__RECORDED INFORMATION__.
....

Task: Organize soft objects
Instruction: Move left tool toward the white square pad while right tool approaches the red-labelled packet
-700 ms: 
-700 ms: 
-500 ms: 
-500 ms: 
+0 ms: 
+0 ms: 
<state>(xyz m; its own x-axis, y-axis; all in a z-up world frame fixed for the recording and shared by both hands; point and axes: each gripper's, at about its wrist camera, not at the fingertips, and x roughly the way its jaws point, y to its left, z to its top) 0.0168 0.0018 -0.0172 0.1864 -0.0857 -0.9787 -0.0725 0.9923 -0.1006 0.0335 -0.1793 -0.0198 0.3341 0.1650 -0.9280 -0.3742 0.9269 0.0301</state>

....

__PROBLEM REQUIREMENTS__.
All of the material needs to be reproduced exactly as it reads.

__FINISHED EXERCISE__.
Task: Organize soft objects
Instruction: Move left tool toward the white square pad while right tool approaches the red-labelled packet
-700 ms: 
-700 ms: 
-500 ms: 
-500 ms: 
+0 ms: 
+0 ms: 
<state>(xyz m; its own x-axis, y-axis; all in a z-up world frame fixed for the recording and shared by both hands; point and axes: each gripper's, at about its wrist camera, not at the fingertips, and x roughly the way its jaws point, y to its left, z to its top) 0.0168 0.0018 -0.0172 0.1864 -0.0857 -0.9787 -0.0725 0.9923 -0.1006 0.0335 -0.1793 -0.0198 0.3341 0.1650 -0.9280 -0.3742 0.9269 0.0301</state>

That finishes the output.